Modelling 1: Knowing the data

Modelling is as much of an art as it is a science. It’s important to familiarise yourself with the training data set and its properties to get the feeling for the likely algorithms that would work best for your data. #13 Machine Learning Engineering for Production (MLOps) Specialization [Course 1, Week 2, Lesson 5]

For tabular data:
- One way to do this is to use a dataset visualisation package like pandas-dq or ydata-profiling, which are one of several choices people could make including deep learning-oriented ones like tensorflow data validation.
- Clustering can also help uncover the landscape of the data, you can play around with different normalisation and preprocessing strategies to see if the data clusters become more coherent. You can compare the ground truth labels to see how well they align with clusters.
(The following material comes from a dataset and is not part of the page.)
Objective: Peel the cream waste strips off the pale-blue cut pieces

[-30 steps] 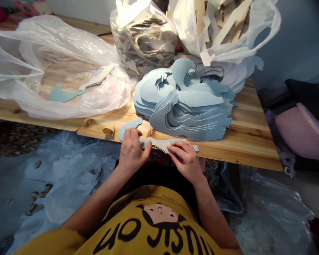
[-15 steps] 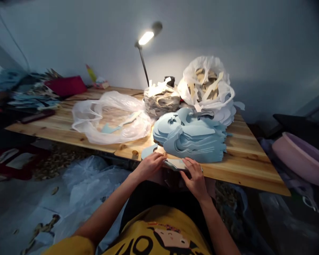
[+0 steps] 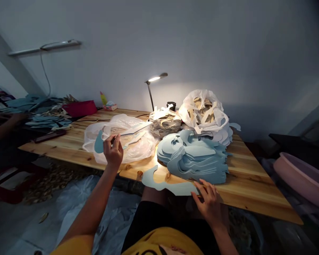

- Visualising the labelled data also helps. For example, if the labels when plotted into 2D or 3D space (using a dimensionality reduction technique such as PCA) do not exhibit any clustering, it may indicate that you need an algorithm that can work with complicated and intermingled data. So, you might consider deeper neural networks or a combination of multiple algorithms, all working on the same data or divided by modality (e.g. using a different type of classifier for text components and tabular components).
Visualisation and exploration techniques also exist for timeseries, geospatial, and text data. For example:
- For geospatial data:
  - Exploratory Spatial Data Analysis - an overview | ScienceDirect Topics
  - Analyze Geospatial Data in Python: GeoPandas and Shapely – LearnDataSci
- Examples of text data exploration:
  - Although most advanced NLP modelling techniques look at full sentences and words in context rather than the n-gram and keyword exploration, it is useful to see what sort of patterns occur in your data A Complete Exploratory Data Analysis and Visualization for Text Data | by Susan Li | Towards Data Science
Contrastive analysis can be a useful tool to how your dataset differs from general data, e.g. how does data specific to one crime differ from the data on all crimes mixed together. This works well with text for example comparing text in police reports against text in Wikipedia or newspaper corpora to see which phrases are outliers and how the language use is different might help you figure out what are salient features, or why some out of the box language modelling isn’t working for you.